Copy exactly the stretch of data below from the line with "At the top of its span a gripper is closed" through the line with "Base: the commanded", including both of those lines.
- - -
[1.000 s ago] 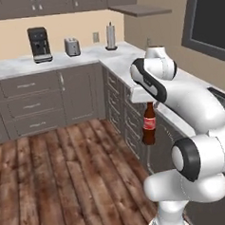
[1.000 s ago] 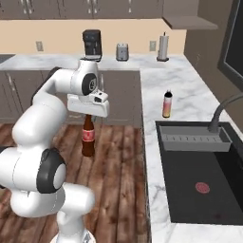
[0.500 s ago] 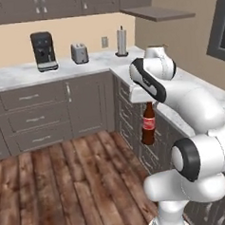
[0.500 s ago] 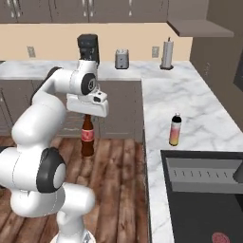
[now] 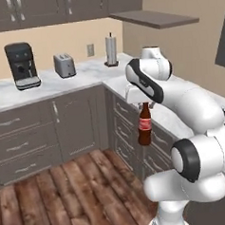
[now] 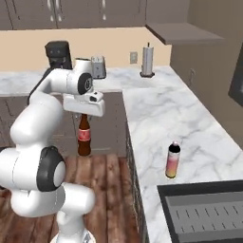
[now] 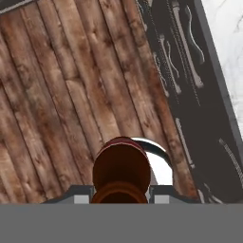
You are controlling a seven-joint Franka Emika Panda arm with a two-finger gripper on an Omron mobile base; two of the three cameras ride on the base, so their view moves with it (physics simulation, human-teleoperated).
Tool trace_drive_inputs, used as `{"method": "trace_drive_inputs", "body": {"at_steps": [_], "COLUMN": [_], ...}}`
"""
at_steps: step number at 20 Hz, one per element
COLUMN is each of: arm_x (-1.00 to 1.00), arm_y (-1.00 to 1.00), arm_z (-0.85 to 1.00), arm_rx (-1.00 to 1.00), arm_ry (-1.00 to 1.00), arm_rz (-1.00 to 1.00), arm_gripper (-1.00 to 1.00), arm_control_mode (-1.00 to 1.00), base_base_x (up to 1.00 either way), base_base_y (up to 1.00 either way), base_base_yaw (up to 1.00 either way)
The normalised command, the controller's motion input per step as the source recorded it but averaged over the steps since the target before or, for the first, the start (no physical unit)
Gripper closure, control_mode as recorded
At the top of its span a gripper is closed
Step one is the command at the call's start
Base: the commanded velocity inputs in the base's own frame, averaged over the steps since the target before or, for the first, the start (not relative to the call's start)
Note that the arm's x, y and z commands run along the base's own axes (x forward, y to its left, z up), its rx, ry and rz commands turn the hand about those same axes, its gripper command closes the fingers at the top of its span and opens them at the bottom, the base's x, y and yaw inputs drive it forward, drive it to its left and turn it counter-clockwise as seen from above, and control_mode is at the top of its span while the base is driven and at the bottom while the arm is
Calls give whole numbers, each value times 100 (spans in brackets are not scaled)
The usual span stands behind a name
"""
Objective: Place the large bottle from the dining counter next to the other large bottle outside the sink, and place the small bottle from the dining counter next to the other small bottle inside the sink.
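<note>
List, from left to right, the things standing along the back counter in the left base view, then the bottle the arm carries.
coffee machine → toaster → paper towel holder → cola bottle, hanging from the gripper over the wooden floor.

the white arm rises from its base, bends at a dark elbow joint and reaches forward and up, then folds over at the wrist so the hand points straight down. the pincer [image 5: 143, 105] hangs below that flat white hand, its fingers aimed at the floor. seen from the other side, the pincer [image 6: 84, 115] sits level under the wrist. its jaws are closed narrow on the neck of a brown bottle [image 5: 144, 126], which hangs upright beneath it
</note>
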Motion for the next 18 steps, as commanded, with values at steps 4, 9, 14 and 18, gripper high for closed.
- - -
**Result for this task**
At the top of its span a gripper is closed
Step one is the command at the call's start
Base: the commanded velocity inputs in the base's own frame, averaged over the steps since the target before or, for the first, the start (not relative to the call's start)

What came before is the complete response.